The coccyx, or tailbone, is composed of three to five fused vertebrae located at the bottom portion of the spine beneath the sacrum.
Coccydynia refers to any type of persistent tailbone pain. It is typically a localized pain that worsens when sitting or during any activity that places pressure on the bottom of the spine. Coccydynia is also known as coccygodynia, coccygeal pain, coccyx pain, and tailbone pain. Ninety percent of tailbone pain can be treated without surgery. Rest is one of the most effective treatment options for this common ailment. Pain in the tailbone can be acute or chronic but is rarely lifelong. There are many causes of coccydynia, and a proper diagnosis is pivotal in treating it. For people with a uterus, menstrual cramps and pregnancy can exacerbate your tailbone pain. The most common causes of coccydynia are direct trauma to the coccyx or sitting too much. While you cannot completely prevent the former cause, you can avoid sitting for prolonged periods by changing positions more frequently or taking short walks, if able.

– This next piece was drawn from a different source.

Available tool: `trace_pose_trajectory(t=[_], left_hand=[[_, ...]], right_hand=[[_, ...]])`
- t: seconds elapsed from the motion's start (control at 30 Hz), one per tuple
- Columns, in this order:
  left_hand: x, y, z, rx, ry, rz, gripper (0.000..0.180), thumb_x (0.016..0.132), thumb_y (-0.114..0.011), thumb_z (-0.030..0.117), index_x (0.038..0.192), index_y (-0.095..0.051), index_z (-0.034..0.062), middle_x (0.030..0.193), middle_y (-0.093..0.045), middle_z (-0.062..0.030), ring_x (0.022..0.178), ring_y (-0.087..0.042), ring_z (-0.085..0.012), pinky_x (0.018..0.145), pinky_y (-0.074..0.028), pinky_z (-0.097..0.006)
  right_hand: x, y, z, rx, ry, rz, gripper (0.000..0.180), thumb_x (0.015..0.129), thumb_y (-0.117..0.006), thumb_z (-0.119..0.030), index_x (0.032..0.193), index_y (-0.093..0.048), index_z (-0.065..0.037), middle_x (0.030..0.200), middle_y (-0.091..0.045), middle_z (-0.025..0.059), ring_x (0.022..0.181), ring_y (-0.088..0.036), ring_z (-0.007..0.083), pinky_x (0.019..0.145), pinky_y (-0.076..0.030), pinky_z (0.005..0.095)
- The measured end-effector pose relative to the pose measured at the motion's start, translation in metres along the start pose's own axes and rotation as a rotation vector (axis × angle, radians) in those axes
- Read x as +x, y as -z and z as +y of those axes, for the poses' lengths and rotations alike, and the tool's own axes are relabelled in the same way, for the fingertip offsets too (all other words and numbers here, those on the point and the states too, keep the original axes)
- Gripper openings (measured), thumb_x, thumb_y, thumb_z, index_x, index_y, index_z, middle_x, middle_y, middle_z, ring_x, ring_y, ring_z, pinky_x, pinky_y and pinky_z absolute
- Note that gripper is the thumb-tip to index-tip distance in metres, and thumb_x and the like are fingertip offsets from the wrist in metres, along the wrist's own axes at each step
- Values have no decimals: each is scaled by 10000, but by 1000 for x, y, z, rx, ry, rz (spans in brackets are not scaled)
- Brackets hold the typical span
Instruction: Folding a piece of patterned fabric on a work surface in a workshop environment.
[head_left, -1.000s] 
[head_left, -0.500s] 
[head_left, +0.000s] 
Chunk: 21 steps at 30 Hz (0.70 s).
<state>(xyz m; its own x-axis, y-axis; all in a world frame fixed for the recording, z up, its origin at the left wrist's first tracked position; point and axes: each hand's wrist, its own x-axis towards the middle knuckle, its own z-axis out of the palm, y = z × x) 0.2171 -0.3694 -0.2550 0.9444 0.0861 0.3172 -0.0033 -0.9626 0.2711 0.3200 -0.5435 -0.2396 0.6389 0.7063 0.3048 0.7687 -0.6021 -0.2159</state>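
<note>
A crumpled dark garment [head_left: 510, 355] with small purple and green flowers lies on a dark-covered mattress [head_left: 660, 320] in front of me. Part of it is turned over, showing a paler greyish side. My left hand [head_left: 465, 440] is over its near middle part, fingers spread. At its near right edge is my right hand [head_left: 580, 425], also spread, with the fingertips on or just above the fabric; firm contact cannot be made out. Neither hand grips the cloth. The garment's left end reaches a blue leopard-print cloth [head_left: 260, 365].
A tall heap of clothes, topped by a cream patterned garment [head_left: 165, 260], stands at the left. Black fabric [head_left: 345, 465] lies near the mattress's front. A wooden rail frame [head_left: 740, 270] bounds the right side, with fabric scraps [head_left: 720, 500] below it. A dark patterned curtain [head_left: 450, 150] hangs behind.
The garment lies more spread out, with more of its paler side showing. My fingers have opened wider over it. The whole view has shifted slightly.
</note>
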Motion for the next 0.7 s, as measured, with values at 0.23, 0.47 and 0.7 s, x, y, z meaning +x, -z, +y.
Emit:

Coccydynia Treatment Options
- Rest and otherwise modifying activities to alleviate cumulative pressure off tailbone
- Medication: over-the-counter pain relievers or topical creams, prescription pain medications, or muscle relaxers
- Yoga, functional mobility training, or gentle stretching
- Physical or chiropractic therapy
- Supportive pillows or using cushions on office chairs, car seats, etc.
- Heat or ice therapy
- Steroid injection
- Coccygeal nerve block
Because being overweight or underweight places increased pressure on the coccyx, your healthcare professional may ask you to lose or gain weight in conjunction with other non-surgical treatment options. Losing weight too rapidly may exacerbate symptoms of coccydynia.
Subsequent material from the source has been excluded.